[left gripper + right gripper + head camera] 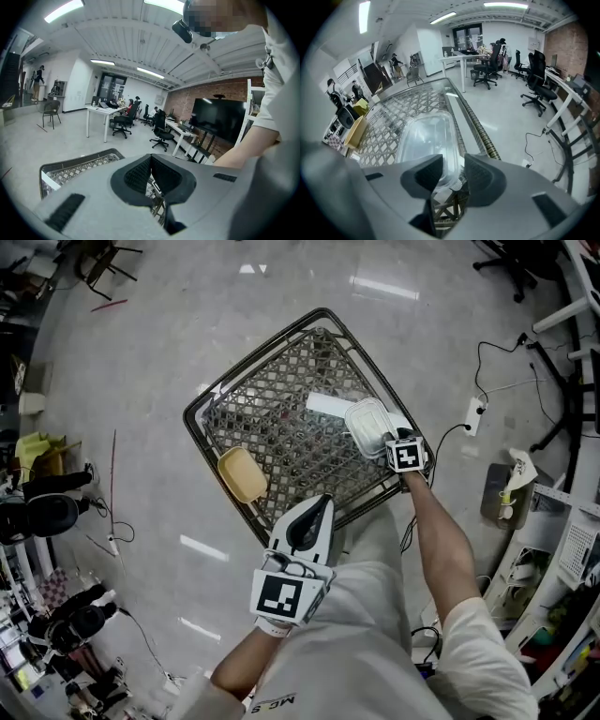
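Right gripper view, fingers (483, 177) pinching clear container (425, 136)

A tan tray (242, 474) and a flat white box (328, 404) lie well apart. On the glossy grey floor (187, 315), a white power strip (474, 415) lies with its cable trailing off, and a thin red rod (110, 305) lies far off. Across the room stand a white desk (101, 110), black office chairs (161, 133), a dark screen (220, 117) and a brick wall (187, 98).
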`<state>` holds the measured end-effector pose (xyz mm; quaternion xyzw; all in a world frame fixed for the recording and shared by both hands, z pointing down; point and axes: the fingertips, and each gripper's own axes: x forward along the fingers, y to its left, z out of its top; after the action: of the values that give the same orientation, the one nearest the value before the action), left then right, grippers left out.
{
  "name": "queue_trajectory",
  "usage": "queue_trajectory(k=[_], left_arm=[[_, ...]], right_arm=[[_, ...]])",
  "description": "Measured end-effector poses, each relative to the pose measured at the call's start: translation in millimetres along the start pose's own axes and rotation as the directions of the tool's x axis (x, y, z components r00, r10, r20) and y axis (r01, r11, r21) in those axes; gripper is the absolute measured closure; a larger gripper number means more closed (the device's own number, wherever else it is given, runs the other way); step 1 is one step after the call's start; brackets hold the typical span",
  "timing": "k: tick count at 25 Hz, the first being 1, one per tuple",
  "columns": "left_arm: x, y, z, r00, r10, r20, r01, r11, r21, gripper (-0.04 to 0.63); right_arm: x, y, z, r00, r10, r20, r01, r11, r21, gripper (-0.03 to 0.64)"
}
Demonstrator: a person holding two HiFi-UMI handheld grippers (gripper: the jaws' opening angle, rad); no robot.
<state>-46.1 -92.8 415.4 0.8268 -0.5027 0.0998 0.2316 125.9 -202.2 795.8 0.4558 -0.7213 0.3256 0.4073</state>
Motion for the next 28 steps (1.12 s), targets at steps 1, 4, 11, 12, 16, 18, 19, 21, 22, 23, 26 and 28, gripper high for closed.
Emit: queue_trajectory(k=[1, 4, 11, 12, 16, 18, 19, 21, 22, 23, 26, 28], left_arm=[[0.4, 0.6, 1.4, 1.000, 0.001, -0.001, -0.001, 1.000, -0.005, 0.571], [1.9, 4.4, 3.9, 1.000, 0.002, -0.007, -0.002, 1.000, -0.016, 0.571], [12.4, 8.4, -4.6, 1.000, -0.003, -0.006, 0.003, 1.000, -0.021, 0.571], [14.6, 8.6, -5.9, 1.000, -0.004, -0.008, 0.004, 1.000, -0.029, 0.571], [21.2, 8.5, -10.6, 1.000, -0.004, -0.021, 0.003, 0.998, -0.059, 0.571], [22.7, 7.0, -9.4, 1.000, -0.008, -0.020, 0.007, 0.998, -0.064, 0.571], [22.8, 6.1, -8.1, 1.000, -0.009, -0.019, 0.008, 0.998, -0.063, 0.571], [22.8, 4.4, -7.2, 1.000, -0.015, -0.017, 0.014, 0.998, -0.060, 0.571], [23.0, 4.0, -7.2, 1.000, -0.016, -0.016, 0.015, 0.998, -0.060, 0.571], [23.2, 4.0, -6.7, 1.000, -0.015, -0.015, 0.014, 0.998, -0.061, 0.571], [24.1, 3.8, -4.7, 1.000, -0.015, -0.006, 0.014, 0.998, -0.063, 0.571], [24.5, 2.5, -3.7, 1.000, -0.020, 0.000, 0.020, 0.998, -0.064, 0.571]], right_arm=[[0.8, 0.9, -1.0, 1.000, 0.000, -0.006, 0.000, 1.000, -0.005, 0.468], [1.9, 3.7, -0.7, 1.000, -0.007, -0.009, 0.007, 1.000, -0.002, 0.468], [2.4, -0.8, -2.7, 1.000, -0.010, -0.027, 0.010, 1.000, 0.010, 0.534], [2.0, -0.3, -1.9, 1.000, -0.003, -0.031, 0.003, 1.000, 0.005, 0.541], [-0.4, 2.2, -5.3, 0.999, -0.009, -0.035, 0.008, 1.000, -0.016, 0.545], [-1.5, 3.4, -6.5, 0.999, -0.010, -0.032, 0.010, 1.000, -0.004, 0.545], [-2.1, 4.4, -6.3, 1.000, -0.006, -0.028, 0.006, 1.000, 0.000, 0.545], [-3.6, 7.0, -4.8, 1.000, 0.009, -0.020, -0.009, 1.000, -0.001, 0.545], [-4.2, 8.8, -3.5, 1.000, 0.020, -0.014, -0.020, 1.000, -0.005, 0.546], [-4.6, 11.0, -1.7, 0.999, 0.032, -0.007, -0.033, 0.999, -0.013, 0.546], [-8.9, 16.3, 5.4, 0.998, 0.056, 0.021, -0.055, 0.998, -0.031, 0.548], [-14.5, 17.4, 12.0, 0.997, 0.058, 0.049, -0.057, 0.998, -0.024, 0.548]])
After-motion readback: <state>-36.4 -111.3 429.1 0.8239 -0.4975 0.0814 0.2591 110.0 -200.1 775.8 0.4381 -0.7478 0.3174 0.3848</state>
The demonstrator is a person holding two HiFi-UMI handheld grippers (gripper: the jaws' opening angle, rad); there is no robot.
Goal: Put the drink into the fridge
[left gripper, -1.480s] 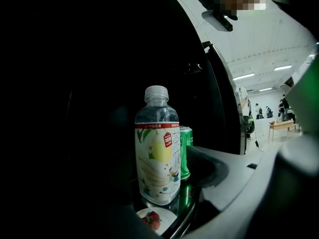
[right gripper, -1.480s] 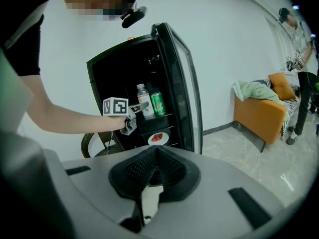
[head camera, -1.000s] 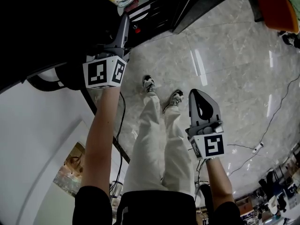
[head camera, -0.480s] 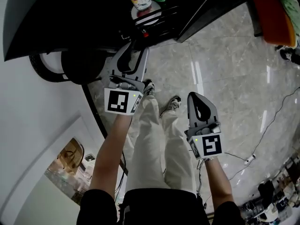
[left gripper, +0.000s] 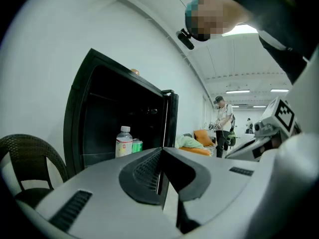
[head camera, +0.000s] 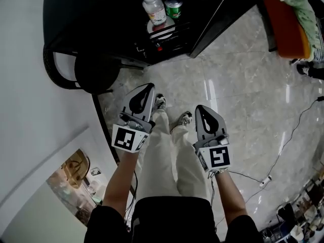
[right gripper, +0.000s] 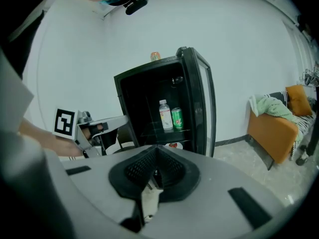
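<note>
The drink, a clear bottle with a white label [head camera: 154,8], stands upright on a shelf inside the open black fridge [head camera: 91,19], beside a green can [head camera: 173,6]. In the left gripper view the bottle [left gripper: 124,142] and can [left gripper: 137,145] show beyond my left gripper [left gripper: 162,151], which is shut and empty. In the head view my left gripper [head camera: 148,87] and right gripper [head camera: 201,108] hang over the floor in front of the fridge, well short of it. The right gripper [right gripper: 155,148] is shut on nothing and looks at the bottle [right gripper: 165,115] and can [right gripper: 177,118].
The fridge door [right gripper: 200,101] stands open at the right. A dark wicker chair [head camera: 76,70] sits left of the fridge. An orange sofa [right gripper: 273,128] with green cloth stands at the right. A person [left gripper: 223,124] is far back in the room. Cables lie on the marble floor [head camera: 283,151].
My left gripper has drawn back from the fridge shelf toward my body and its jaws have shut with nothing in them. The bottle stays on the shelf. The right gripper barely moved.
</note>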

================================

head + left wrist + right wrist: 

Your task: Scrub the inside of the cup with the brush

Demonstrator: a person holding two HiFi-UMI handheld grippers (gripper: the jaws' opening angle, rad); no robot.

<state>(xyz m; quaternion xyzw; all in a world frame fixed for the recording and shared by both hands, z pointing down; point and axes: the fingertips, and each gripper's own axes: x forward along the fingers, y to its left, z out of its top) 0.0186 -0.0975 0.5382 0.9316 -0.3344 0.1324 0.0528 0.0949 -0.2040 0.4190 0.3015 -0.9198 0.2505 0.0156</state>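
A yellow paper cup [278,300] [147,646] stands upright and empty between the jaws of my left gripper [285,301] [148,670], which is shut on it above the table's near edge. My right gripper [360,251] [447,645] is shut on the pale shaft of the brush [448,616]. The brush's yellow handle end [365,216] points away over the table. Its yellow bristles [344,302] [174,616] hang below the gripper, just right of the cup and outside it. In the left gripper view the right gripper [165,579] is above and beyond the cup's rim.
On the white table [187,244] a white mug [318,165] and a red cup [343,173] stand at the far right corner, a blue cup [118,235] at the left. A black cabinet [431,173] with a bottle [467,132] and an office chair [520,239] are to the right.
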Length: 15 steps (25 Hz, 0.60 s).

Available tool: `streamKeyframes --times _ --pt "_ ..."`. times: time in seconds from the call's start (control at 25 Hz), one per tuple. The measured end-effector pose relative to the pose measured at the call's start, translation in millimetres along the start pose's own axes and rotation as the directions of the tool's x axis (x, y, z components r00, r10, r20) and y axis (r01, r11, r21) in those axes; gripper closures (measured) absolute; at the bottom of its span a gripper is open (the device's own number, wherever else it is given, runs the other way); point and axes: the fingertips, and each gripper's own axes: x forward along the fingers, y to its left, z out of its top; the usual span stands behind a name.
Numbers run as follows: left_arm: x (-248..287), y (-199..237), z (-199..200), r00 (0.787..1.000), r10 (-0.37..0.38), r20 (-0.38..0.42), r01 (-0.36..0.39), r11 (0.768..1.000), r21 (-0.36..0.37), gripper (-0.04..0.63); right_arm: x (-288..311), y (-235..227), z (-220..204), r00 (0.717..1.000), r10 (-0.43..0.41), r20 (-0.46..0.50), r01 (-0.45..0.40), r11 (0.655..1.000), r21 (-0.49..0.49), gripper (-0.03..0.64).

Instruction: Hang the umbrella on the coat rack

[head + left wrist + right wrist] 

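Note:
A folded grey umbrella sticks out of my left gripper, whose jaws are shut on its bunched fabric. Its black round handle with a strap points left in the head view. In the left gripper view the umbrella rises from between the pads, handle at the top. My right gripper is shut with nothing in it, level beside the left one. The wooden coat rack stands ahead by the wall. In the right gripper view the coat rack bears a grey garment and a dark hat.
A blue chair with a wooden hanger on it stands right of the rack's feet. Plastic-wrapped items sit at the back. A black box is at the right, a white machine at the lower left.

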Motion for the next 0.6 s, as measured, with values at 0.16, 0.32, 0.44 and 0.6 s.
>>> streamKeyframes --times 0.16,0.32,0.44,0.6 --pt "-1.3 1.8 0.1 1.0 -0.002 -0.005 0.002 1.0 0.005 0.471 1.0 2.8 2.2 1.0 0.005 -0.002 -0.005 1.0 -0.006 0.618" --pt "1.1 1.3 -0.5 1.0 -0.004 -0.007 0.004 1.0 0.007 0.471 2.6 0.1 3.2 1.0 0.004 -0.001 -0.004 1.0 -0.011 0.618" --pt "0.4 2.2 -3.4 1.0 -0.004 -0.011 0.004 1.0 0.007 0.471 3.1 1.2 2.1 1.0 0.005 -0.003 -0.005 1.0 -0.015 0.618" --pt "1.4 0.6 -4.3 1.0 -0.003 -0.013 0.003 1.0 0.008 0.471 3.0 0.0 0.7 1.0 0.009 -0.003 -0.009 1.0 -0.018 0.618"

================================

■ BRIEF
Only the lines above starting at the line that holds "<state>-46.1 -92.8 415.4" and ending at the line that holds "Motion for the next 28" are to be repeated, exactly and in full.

■ ANSWER SECTION
<state>-46.1 -92.8 415.4 0.8268 -0.5027 0.0998 0.2316 125.9 -202.2 795.8 0.4558 -0.7213 0.3256 0.4073</state>
Motion for the next 28 steps (1.12 s), targets at steps 1, 4, 11, 12, 16, 18, 19, 21, 22, 23, 26 and 28, gripper high for closed.

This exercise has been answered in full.